Gather, from the data below, each line in which the word "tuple" occurs.

Dataset excerpts:
================
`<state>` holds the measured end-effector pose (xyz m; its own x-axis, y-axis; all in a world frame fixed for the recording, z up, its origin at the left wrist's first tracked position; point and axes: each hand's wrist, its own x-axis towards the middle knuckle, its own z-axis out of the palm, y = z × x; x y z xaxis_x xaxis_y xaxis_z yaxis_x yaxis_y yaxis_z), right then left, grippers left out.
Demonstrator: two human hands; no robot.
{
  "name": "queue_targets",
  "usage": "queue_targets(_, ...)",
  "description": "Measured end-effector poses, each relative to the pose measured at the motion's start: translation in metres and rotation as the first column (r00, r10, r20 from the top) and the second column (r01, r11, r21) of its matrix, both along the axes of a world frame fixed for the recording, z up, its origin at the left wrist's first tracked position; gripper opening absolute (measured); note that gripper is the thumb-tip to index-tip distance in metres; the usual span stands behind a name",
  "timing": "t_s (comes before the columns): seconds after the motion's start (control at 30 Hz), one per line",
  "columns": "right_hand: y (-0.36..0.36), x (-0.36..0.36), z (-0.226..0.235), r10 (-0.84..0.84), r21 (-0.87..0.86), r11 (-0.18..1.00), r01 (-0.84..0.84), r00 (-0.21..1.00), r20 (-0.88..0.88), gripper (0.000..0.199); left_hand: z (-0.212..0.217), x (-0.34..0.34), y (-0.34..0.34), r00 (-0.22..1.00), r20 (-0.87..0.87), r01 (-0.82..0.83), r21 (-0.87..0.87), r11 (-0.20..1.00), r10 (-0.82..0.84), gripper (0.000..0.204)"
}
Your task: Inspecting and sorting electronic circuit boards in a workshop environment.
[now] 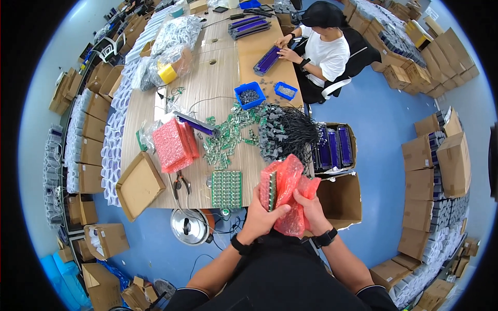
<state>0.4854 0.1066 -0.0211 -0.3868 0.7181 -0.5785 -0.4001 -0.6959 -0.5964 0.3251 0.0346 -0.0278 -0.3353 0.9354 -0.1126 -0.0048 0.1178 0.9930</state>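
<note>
In front of my body, above the table's near edge, I hold a red bubble-wrap bag (pixel 288 194) with the edges of a stack of green circuit boards (pixel 272 191) showing at its left side. My left hand (pixel 265 213) grips the boards through the wrap, thumb across the front. The loose right part of the wrap is pinched in my right hand (pixel 313 211). A green circuit board panel (pixel 226 189) lies flat on the table, left of my hands. Beyond it spreads a heap of small green boards (pixel 223 140), beside a bundle of black cables (pixel 295 129).
Red bubble-wrap packs (pixel 174 145), pliers (pixel 180 185) and a cardboard tray (pixel 139 185) lie to the left. Blue bins (pixel 249 95) stand farther back. Open cartons (pixel 340 199) sit right of the table. A co-worker (pixel 327 52) handles a purple-faced unit (pixel 267 60) at the far right.
</note>
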Motion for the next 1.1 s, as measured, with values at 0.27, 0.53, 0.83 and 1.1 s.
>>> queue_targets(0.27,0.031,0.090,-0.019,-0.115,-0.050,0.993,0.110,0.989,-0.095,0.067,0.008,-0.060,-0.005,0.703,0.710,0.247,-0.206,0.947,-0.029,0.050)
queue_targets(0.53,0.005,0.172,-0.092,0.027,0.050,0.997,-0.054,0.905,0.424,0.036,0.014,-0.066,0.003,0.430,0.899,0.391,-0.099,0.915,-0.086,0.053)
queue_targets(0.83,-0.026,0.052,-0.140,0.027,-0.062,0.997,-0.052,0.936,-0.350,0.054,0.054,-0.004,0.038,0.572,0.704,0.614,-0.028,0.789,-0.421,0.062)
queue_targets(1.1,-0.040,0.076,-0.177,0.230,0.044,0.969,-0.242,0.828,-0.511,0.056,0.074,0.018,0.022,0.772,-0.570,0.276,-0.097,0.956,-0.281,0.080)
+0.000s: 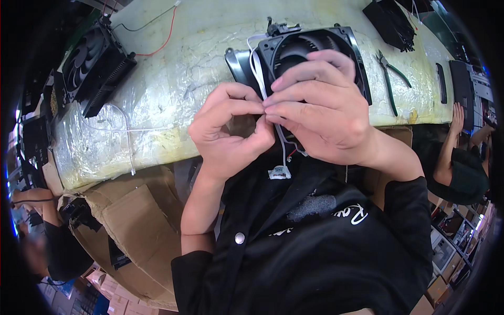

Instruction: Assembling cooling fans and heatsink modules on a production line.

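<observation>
White cable (256, 65): long axis fore-aft, lower stretch toward torso (315, 247); left hand (231, 123), right hand (325, 107), each grip pinched onto it.

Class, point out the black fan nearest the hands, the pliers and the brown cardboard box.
Black fan (295, 51): head view, on its blades.
Pliers (389, 86): head view, on a handle.
Cardboard box (137, 218): head view, on a flap.

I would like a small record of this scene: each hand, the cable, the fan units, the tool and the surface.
left hand: fingertips pinched on the white cable
right hand: fingertips at the same cable; exact grip hidden
cable: runs down past the near fan unit's left side; white tag below the hands
near fan unit: black, partly behind right hand
other fan unit: black, at left
tool: pliers, right of near fan unit
surface: plastic-covered table
</observation>
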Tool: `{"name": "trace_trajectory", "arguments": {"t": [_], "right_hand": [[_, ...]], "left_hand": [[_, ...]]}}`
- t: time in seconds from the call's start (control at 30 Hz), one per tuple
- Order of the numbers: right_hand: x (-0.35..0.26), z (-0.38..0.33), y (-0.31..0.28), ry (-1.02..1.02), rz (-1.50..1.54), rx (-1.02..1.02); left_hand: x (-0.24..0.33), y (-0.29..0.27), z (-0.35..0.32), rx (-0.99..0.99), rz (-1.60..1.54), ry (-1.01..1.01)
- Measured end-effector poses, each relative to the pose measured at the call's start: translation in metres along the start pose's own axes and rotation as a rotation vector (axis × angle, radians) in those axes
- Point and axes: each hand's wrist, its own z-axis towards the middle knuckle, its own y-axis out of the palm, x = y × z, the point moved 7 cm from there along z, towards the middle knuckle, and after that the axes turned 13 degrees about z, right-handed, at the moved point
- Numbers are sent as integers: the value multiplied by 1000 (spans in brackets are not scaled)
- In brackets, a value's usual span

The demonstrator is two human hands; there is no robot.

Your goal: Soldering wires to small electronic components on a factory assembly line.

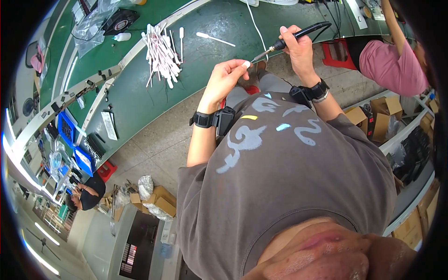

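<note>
My right hand [301,55] grips a soldering iron [305,31] by its black handle, the metal tip slanting down to the left. The tip ends close beside the fingers of my left hand [223,80]. My left hand pinches a small white piece [247,64], mostly hidden by the fingertips; its kind is too small to make out. A thin white cable [255,23] runs down from the far side of the bench and passes just behind the iron's tip. Left of my hands lies a pile of slim white sticks [161,53] with broader ends, some with thin dark wires.
Two similar white sticks [215,39] lie apart from the pile on the green bench [200,60]. A small white bottle [122,37] and a black fan-like device [120,21] stand farther left. A person in pink [392,67] sits at the right, near a red stool [337,55].
</note>
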Motion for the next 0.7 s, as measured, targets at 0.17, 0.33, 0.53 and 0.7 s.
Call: {"name": "trace_trajectory", "arguments": {"t": [0.17, 0.33, 0.53, 0.7], "right_hand": [[1, 1, 2, 10, -13, 5], [1, 1, 1, 19, -31, 14], [2, 3, 2, 17, -43, 3], [1, 4, 2, 3, -60, 2]], "left_hand": [[1, 0, 0, -7, -32, 5], [1, -1, 1, -6, -21, -10], [1, -1, 2, -9, -22, -12], [1, -1, 3, -11, -29, -5]]}}
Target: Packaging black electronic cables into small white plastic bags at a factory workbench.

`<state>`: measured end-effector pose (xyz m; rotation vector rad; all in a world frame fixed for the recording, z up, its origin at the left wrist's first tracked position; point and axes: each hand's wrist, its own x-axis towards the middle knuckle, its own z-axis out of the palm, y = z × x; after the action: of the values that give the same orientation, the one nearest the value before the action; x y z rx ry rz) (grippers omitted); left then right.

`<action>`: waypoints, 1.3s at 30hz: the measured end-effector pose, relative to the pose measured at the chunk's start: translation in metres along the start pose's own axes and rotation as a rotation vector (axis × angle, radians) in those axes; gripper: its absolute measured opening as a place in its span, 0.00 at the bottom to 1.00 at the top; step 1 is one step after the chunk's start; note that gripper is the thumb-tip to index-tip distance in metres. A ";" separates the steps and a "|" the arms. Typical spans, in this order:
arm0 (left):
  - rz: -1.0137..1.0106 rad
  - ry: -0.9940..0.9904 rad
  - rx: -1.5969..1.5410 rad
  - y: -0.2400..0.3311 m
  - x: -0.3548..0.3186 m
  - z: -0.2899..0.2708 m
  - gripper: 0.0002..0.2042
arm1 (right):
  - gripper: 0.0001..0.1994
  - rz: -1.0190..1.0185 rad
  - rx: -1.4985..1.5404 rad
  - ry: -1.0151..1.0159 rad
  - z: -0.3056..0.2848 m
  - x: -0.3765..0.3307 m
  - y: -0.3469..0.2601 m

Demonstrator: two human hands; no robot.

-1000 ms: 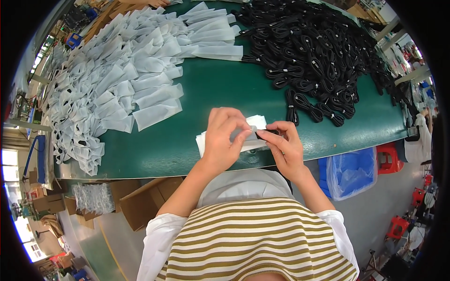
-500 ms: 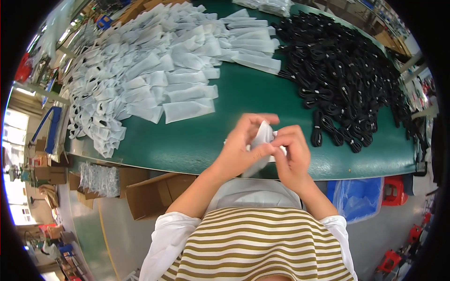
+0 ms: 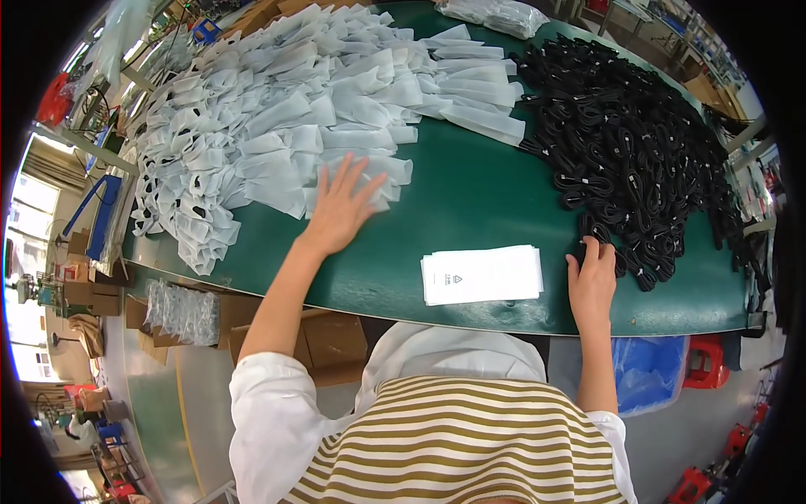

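Note:
My left hand lies with its fingers spread over the near edge of a wide pile of translucent white pouches, on top of the nearest one. At the near edge of the heap of coiled black cables, my right hand has thumb and fingers around one coiled cable. Its fingertips are partly hidden by the cable. Between my hands a flat stack of white printed slips rests on the green table.
Clear plastic packs lie at the table's far edge. Below the near edge are an open cardboard box, a blue lined bin and a red stool. Another box holds plastic-wrapped items.
Both hands have parted from the white pouch they held together. The left moved out to the pouch pile, the right to the cables. The slips beneath are now uncovered.

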<state>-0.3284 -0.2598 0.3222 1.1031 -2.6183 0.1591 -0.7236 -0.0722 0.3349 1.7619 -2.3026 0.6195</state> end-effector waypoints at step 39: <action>0.097 0.011 -1.046 0.209 0.041 0.000 0.05 | 0.12 0.059 0.841 -0.488 -0.039 -0.032 -0.006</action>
<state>-0.5048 -0.1412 0.3376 0.5669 -2.1849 -1.0447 -0.7136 -0.0282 0.3591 2.4075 -2.6196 1.4816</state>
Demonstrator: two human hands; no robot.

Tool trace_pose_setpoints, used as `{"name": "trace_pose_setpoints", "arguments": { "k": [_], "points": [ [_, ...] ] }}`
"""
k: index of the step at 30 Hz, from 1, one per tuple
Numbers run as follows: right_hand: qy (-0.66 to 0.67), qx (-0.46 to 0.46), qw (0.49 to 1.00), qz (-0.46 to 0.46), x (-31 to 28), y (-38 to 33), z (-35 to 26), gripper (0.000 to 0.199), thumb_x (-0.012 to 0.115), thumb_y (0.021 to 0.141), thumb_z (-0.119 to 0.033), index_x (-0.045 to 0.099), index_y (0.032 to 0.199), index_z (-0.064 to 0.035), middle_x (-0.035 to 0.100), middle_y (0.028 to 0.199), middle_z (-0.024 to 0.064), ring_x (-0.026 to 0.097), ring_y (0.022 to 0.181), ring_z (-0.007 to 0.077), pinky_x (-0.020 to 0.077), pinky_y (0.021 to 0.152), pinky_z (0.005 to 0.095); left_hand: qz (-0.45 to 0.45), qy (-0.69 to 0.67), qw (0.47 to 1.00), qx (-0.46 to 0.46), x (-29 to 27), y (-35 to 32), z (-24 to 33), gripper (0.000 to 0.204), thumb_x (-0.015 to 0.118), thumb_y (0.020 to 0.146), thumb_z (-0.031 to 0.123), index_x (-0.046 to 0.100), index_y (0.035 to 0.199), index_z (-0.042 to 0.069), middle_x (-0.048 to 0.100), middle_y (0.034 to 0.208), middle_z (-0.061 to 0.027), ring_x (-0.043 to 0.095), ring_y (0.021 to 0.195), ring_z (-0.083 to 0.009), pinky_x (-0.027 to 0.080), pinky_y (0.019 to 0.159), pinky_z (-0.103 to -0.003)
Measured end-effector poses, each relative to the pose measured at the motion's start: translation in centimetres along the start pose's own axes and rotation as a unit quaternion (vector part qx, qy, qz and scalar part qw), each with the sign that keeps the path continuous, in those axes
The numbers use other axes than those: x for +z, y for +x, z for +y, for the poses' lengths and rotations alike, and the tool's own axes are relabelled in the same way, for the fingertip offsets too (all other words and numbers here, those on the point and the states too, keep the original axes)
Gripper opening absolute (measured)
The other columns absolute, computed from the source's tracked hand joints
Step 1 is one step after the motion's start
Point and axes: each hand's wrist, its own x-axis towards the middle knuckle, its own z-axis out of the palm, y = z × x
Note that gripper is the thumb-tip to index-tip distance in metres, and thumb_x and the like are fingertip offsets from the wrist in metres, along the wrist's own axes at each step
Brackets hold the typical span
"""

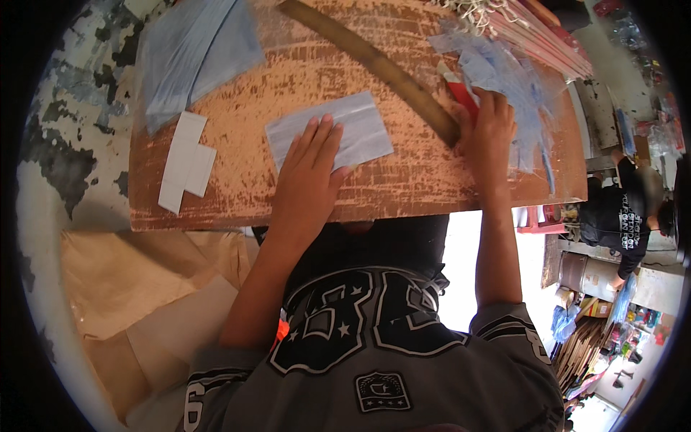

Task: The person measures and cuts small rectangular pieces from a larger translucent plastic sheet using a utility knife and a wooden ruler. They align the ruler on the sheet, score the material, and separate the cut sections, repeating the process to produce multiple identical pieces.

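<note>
I see my left hand (311, 173), fingers spread flat, pressing the thin pale-blue rectangular plastic sheet (332, 133): light, floppy, slippery, best pinched at its edge. My right hand (489, 129) fingers curl; I cannot tell on what.

1. My right hand (488, 126) covers the ruler's (374, 65) near end and most of the red cutter (461, 93).
2. My left hand (309, 173) hides part of the paper (360, 126).
3. The ruler's far end runs off the top edge.

Bright daylight blows out the floor gap at lower right, while fisheye bending and dark vignetting crowd the rim.
</note>
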Motion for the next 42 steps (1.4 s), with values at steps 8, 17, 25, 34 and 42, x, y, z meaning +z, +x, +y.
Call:
{"name": "trace_pose_setpoints", "arguments": {
  "k": [8, 17, 25, 34, 42],
  "points": [
    [0.26, -0.368, 0.879, -0.152, -1.3, 2.0, -5.1, 0.049, 0.083, 0.089, -0.025, 0.072, 0.134, -0.0086, 0.072, 0.128, 0.0133, 0.069, 0.121, 0.033, 0.0552, 0.104, 0.0465, -0.005, -0.018, 1.0, -0.001, -0.4, 0.0, 0.0, 0.061, 0.065, 0.104, 0.019, 0.049, 0.16, 0.002, 0.046, 0.169, -0.0194, 0.037, 0.16, -0.0399, 0.029, 0.131, -0.054],
    [0.188, -0.505, 0.829, -0.151, -0.5, 3.7, -5.7, 0.023, 0.07, 0.092, -0.021, 0.074, 0.109, -0.0056, 0.067, 0.102, 0.0054, 0.069, 0.097, 0.0217, 0.0578, 0.085, 0.0372, -0.012, -0.028, 1.0, -0.008, -0.6, -0.1, 0.2, 0.06, 0.064, 0.106, 0.021, 0.049, 0.161, 0.002, 0.046, 0.169, -0.0206, 0.038, 0.16, -0.0398, 0.028, 0.131, -0.055],
    [0.124, -0.518, 0.828, -0.173, -1.1, 4.1, -6.9, 0.027, 0.07, 0.092, -0.021, 0.069, 0.112, -0.0037, 0.067, 0.114, 0.0089, 0.069, 0.104, 0.0222, 0.0596, 0.085, 0.0344, -0.017, -0.028, 0.999, -0.01, -1.1, 0.0, 0.4, 0.06, 0.065, 0.106, 0.022, 0.05, 0.16, 0.003, 0.046, 0.169, -0.0202, 0.038, 0.16, -0.0402, 0.03, 0.131, -0.054],
    [0.092, -0.547, 0.82, -0.143, -0.3, 3.5, -7.5, 0.041, 0.068, 0.093, -0.028, 0.067, 0.119, 0.0039, 0.072, 0.122, 0.0285, 0.072, 0.108, 0.0339, 0.0615, 0.085, 0.038, -0.016, -0.034, 0.999, -0.003, -1.2, -0.1, 0.3, 0.059, 0.065, 0.105, 0.02, 0.05, 0.159, 0.002, 0.046, 0.168, -0.0207, 0.038, 0.159, -0.041, 0.031, 0.13, -0.053],
    [0.087, -0.548, 0.821, -0.134, 0.2, 3.1, -7.6, 0.049, 0.07, 0.092, -0.027, 0.064, 0.123, 0.0093, 0.071, 0.125, 0.0352, 0.073, 0.11, 0.0401, 0.0648, 0.078, 0.0377, -0.017, -0.029, 0.999, -0.001, -0.9, -0.2, 0.1, 0.06, 0.065, 0.105, 0.02, 0.05, 0.16, 0.003, 0.045, 0.17, -0.019, 0.039, 0.158, -0.041, 0.031, 0.131, -0.054]
  ]
}}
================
- _RESPONSE_:
- t: time in seconds from the call's start (control at 30 Hz), one per tuple
k: index of the step at 30 Hz, from 1, one per tuple

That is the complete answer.